A salmonella outbreak that sickened 60 people in six states has been linked to pre-cut melon, according to a release from the Centers for Disease Control and Prevention. People reported contracting salmonella after eating pre-cut melon between April 30 and May 28. At least 31 of those affected have been hospitalized.
Salmonella is a very common cause of food poisoning. About 1.2 million people become sick each year in the U.S., with 23,000 people landing in the hospital and 450 people dying from the illness. This salmonella outbreak appears to have a high hospitalization rate, with over 50 percent of the affected patients hospitalized.
Salmonella infections are especially dangerous in young children or elderly people. The FDA reports that in the current outbreak, the youngest infected is an infant and the oldest is 97 years old. According to reports, Michigan tops the list with 32 people sickened, followed by Indiana (11), Missouri (10), and Illinois (six). There is also one reported illness in Ohio.
Most persons infected with salmonella develop symptoms within 12 to 72 hours after infection.

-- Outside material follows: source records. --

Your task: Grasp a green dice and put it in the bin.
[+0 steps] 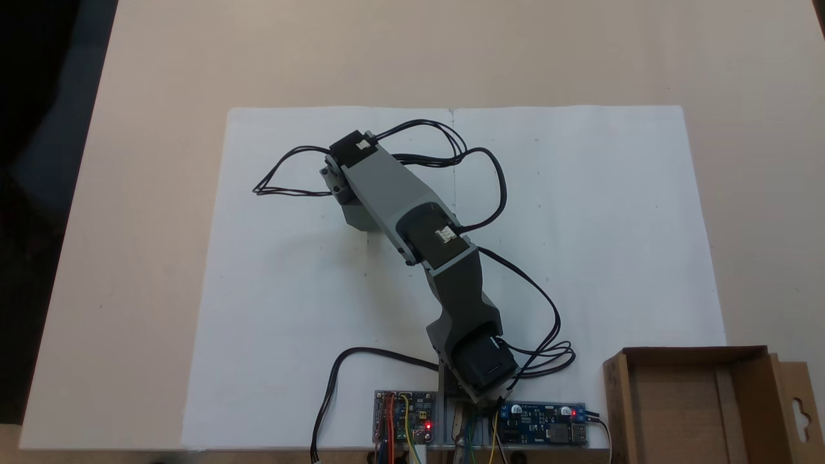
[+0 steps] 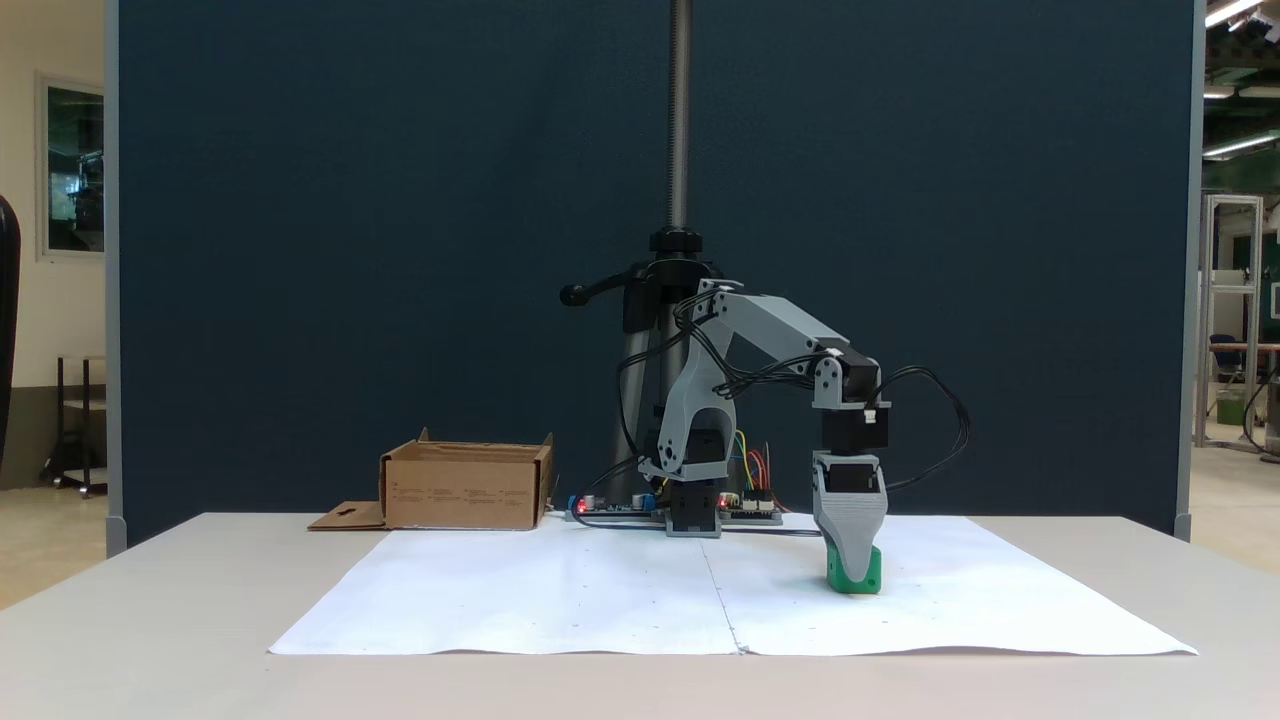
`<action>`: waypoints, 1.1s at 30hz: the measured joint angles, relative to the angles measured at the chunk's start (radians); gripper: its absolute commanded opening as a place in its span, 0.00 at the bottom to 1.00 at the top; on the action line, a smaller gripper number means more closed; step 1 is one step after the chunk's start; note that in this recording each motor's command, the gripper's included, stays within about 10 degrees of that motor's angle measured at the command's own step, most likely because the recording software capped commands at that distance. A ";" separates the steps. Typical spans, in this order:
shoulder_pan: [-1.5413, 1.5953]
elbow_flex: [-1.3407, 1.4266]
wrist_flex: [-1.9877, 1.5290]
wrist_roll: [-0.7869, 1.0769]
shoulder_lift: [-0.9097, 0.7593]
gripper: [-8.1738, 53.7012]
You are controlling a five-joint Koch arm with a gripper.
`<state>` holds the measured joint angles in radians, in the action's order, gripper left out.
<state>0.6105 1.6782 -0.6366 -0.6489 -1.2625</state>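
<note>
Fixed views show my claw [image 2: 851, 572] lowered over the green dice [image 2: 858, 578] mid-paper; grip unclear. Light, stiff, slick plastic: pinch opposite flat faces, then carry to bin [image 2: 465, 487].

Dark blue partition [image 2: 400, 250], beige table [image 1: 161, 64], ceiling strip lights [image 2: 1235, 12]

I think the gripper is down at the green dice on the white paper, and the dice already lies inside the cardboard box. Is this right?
Not quite. The gripper is down at the green dice on the white paper, but the dice is not in the cardboard box. The side-on fixed view shows it on the paper under the gripper, far from the box.
</note>
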 measured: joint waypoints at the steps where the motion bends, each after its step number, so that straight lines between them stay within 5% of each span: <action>1: 0.000 0.000 0.000 0.000 0.000 0.81; 25: 0.000 0.000 0.002 0.000 0.038 0.81; 33: 0.000 0.000 0.003 0.000 0.038 0.74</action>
<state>0.6105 1.6782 -0.6335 -0.6489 -1.2241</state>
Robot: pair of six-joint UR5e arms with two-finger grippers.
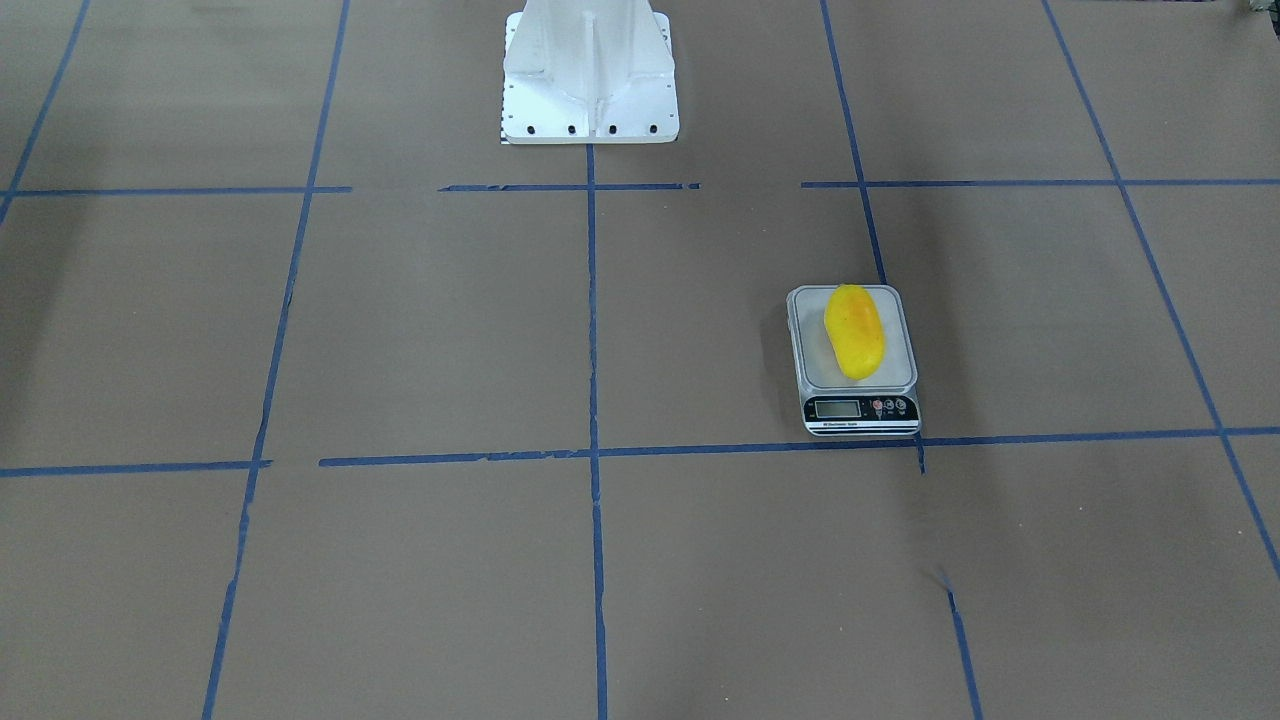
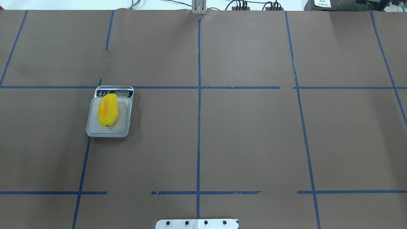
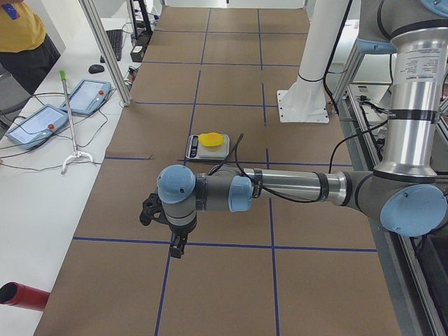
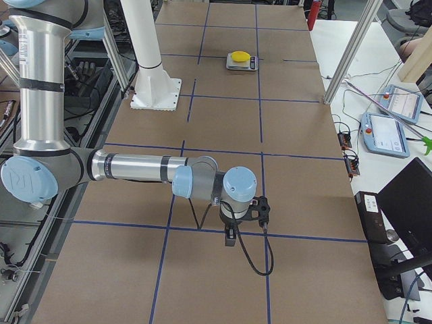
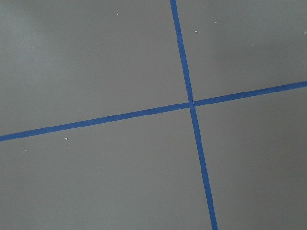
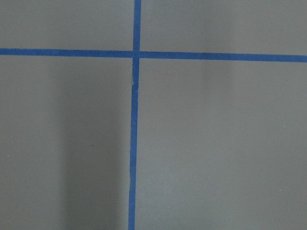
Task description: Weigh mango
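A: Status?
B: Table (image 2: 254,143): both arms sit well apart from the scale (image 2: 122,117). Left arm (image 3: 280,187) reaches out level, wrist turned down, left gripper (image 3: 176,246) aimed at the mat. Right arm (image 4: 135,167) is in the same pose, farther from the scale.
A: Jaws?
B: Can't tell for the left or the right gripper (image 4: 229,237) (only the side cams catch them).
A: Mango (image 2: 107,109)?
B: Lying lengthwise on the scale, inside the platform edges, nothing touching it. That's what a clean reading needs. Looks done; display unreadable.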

Those symptoms often include fever, diarrhea, vomiting, and abdominal pain. The illness usually lasts 4 to 7 days and most persons recover without treatment. However, on rare occasions, the bacteria can cause arterial infections, endocarditis, and arthritis.
The pre-cut melon responsible for the current outbreak has been traced to a Caito Foods, LLC facility in Indianapolis, Ind. The company has now recalled its recalled its packages of pre-cut watermelon, honeydew melon, cantaloupe, and fresh-cut medley products containing these melons. The melon was sold in plastic clamshell containers at Costco, Jay C, Kroger, Payless Owen’s, Sprouts, Trader Joe’s, Walgreens, Walmart, and Whole Foods/Amazon.
Consumers are urged to throw away pre-cut melon that fall within the recall. People should not eat the recalled cut melon or fruit salad products, the CDC said. If you don’t remember where you bought pre-cut melon, don’t eat it and throw it away. Consumers with questions about the recall can call 844-467-7278, Monday through Friday, 7 a.m. to 11 p.m., Eastern time, Saturday and Sunday, 7 a.m. to 7 p.m. Eastern time.